Last week I reported on the first of two analytics-intriguing articles from the Fall 2011 Issue of the MIT Sloan Management Review. “Creating Business Value with Analytics” presents survey research findings that articulate factors distinguishing companies transforming the way they do business with analytics.

This week's article, “The Secrets to Managing Business Analytics Projects,” is a bit less strategic but perhaps more practical for companies and managers embarking on the analytics journey.

SMBAP starts where CBVA leaves off – with Aspirational, Experienced and Transformed analytics companies looking to enhance their capabilities. For analytics projects in these organizations, the research behind SMBAP seeks to identify “Which best practices do they employ, and how would they advise their less experienced peers.” A major goal of the inquiry is to highlight best practices in the structure and management of analytics projects.

The study methodology involves 32 in-depth, 1-to-2 hour, face-to-face interviews with business analytics project managers using an open-ended questionnaire. The sample includes experienced PMs only – an average of over 16 years. Interviewees are both internal and external managers drawn from a wealth of industries.

The main findings from the research involve common themes that surround both people and  planning/execution considerations of analytics projects. On the people side, analytics projects are enjoined to gain business commitment – to engage stakeholders early and often while managing involvement through all phases of the project. In addition, the research suggests all parties must recognize that analytics initiatives are similar to other internal business endeavors where true partnerships between major stakeholders yield the best results. Expectation management is also critical: “Setting the right expectations at the beginning and managing them as the project progresses increases both acceptance and the chances that the project will be successful.”

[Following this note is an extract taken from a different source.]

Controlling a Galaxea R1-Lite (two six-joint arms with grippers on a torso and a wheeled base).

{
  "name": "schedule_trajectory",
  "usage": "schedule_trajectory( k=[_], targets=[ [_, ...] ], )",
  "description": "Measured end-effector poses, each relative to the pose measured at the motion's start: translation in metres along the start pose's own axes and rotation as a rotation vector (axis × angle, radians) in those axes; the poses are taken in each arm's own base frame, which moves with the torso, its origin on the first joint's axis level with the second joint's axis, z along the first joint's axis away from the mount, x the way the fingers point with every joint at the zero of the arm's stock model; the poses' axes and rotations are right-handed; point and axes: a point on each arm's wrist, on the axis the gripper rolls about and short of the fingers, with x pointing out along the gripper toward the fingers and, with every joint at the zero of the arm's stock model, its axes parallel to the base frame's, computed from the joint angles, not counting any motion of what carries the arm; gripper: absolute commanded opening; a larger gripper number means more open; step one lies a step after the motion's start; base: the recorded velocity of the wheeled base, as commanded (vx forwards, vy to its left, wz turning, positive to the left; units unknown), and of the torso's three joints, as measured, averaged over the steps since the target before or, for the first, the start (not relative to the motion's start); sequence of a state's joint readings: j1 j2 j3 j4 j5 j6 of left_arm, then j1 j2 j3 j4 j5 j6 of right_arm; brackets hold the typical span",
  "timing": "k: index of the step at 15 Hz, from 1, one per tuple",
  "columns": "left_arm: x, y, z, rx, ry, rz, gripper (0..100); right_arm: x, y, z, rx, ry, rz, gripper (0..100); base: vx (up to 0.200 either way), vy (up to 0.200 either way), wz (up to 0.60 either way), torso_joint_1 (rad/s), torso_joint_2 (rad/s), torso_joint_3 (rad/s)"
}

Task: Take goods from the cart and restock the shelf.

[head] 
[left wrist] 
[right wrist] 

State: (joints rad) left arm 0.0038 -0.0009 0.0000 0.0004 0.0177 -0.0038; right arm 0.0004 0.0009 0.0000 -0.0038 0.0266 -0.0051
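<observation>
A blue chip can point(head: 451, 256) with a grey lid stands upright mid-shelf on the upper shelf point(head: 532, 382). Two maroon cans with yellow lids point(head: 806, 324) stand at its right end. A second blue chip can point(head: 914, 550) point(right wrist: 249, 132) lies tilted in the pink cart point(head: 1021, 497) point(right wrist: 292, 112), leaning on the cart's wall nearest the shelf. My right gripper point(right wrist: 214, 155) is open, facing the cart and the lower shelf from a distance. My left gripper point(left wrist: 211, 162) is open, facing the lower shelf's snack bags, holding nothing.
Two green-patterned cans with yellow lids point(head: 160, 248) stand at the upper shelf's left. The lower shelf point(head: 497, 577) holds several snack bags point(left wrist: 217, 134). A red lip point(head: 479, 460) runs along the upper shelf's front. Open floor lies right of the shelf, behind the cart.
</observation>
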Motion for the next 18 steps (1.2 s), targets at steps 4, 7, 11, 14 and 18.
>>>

Study results indicate it's especially important to promote the smart use of information technology in analytics initiatives. Leading companies leverage IT to “revolutionize the way in which they innovate by playing on four dimensions simultaneously: measurement, experimentation, sharing and replication.”  Paradoxically, these dimensions promote decentralized IT to develop solutions, and centralized IT to effectively implement them across the enterprise.

If the authors are big in support of aligning the stakeholders of business analytics, the same cannot be said for deep, top-down strategy/project planning processes. Indeed, heavy planning seems now to be non grata in much of business thought, replaced by lighter efforts that “start with the premise that the initial plan will have to change as the project progresses. This is what we mean by a bias toward execution”  

The research contrasts production-oriented and specifications-based planning that details early requirements specification with minimal ongoing change and exploration, with experimentation-based approaches that emphasize evolutionary design with significant ongoing learning and change.

According to respondents, the latter, more adaptive approach is better suited to analytics projects. “Adaptive methods assume there's a need to gather information as you go along. These methods typically emphasize rapid delivery of prototypes … Many project managers have learned through experience that they can't expect to be right the first time ... it is better to attempt to execute good ideas quickly than to attempt to impose the 'perfect' plan.”

Part and parcel of the more agile management approach for analytics projects is the commitment to intelligent experimentation to fuel learning. Study respondents are advocates of “good experimentation” consistent with the scientific method that articulates “measurable hypotheses about the expected outcomes and controlled testing of these hypotheses.” They take a more pragmatic approach to experimentation, recognizing that laboratory style science is generally impractical.

After I finished reading SMBAP, I reviewed a blog I wrote a few years ago, “Planners, Searchers and BI.” SMBAP's emphasis on adaptivity driven by learn-as-you-go experimentation in contrast to heavy-handed, top-down planning reminds me an awful lot of the differences between Searchers and Planners. “Planners are top-down experts; Searchers are bottom-up experimenters. For Planners, the plan with fixed objectives is too often the end game; Searchers, in contrast, are not unduly attached to their ideas, but instead are flexible and nimble, willing to vary objectives with learning.”